**PROBLEM DESCRIPTION:** Work out how many lines in the entries below include the word "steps". Give nothing but the number.

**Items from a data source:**
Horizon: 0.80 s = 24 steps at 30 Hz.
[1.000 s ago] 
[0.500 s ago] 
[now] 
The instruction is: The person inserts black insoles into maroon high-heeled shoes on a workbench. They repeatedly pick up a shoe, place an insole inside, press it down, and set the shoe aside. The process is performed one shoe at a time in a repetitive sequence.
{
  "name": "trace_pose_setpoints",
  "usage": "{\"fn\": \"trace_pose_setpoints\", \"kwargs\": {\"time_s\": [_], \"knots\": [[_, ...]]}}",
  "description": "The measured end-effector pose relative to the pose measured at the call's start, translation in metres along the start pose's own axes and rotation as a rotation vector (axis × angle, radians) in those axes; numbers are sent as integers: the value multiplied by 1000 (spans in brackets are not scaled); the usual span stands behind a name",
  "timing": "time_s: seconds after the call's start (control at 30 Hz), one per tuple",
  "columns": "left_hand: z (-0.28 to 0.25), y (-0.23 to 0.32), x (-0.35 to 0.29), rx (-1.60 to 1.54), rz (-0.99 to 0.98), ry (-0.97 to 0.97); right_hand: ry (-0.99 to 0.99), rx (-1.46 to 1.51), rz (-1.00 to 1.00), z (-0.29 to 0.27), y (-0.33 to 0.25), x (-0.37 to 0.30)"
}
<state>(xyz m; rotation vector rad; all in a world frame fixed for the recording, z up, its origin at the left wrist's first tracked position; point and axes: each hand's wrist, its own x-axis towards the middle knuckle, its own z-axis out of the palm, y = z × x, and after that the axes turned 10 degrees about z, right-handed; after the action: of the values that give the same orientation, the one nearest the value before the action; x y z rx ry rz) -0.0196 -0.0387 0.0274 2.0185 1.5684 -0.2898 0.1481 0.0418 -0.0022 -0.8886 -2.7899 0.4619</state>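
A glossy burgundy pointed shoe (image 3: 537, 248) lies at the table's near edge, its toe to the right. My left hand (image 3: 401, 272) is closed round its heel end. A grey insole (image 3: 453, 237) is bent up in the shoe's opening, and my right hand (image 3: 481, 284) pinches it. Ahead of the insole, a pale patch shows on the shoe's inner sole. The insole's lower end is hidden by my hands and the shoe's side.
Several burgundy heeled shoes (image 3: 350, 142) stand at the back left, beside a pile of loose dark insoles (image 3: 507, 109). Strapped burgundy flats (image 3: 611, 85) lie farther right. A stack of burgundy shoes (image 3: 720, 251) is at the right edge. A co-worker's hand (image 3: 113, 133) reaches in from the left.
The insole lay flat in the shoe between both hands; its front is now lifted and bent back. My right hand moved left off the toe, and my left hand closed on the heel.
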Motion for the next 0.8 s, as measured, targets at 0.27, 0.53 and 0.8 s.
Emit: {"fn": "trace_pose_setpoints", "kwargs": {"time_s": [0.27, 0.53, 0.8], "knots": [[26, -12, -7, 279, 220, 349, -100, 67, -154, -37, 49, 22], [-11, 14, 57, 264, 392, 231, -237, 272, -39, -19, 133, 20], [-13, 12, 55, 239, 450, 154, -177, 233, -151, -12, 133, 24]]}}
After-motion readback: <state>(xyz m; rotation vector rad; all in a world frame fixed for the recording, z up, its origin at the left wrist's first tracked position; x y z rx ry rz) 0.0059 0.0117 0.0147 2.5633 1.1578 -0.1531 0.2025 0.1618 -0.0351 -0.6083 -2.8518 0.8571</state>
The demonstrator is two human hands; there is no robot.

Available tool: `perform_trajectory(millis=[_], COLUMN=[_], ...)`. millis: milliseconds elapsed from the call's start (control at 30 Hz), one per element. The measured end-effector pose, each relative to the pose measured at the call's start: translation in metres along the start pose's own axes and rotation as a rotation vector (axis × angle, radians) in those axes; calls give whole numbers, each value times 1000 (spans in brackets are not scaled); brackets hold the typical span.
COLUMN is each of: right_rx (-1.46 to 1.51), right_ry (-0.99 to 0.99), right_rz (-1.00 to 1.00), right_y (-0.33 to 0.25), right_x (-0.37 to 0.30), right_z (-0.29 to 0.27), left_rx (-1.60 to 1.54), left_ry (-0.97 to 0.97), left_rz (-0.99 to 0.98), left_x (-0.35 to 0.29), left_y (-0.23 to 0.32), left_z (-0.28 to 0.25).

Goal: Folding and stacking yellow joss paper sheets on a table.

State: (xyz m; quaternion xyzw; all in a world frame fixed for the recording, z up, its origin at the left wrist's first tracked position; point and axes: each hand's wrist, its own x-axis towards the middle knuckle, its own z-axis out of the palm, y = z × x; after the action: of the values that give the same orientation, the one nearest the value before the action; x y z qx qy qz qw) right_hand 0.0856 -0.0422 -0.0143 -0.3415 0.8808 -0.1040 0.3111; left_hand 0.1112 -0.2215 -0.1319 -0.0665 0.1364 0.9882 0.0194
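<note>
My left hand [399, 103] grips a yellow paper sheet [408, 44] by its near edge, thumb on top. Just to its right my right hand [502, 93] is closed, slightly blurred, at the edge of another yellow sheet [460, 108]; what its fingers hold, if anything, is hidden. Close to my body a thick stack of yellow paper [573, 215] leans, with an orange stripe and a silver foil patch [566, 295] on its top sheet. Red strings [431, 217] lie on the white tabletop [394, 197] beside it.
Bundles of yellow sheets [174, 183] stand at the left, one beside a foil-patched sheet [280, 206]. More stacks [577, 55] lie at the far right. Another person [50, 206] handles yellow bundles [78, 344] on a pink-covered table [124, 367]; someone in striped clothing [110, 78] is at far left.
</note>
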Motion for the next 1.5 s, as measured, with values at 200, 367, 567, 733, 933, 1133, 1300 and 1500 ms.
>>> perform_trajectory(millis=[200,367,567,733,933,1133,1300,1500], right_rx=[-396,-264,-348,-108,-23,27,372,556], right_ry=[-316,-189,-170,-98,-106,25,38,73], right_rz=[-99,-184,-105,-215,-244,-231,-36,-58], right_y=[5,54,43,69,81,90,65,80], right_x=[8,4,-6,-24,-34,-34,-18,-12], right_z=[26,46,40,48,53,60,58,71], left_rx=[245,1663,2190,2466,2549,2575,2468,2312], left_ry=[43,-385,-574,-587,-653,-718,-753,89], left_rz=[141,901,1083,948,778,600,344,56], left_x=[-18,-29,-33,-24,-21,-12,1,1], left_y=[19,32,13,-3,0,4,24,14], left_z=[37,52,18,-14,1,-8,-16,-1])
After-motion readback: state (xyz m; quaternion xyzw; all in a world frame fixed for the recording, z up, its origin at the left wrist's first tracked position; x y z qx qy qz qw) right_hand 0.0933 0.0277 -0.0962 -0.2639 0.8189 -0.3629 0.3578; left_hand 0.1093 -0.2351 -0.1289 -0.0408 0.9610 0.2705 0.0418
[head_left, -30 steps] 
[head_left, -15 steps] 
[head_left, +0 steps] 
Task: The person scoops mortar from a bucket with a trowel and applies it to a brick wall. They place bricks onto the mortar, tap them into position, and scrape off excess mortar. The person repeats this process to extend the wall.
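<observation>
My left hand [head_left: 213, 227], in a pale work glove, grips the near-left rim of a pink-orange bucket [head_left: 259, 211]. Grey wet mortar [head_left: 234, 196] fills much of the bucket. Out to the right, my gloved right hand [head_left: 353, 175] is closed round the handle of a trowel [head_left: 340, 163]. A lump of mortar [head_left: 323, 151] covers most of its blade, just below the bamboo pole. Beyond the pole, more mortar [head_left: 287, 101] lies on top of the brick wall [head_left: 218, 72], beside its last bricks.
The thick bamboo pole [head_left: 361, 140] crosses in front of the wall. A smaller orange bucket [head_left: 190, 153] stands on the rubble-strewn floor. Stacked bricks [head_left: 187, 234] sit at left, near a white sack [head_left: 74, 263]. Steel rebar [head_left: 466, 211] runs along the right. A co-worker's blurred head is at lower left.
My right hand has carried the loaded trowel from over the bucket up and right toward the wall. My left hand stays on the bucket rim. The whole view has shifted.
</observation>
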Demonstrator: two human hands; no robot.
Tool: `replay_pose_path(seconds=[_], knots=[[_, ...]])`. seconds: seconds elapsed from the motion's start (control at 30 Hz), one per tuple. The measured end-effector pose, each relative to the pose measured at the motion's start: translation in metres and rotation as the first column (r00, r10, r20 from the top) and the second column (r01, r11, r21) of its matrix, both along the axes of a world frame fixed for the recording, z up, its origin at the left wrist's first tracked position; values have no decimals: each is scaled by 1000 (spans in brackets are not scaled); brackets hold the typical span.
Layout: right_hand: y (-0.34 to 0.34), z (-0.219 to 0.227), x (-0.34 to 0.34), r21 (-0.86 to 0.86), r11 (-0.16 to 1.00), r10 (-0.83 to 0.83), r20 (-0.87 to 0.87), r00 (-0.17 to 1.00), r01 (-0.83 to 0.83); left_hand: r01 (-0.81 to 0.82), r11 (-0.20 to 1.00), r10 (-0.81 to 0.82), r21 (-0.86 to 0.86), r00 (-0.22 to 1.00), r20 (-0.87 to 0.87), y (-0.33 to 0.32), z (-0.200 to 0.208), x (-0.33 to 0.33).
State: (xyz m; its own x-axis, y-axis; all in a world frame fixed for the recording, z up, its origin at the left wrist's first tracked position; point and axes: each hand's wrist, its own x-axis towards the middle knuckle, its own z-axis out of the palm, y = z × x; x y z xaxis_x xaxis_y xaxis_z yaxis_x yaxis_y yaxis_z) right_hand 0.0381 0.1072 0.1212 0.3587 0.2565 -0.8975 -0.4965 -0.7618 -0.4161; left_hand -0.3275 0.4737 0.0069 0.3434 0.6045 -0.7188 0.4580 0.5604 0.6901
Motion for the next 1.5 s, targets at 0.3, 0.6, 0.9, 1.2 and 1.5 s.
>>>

**RESULT OF THIS EXERCISE:** 4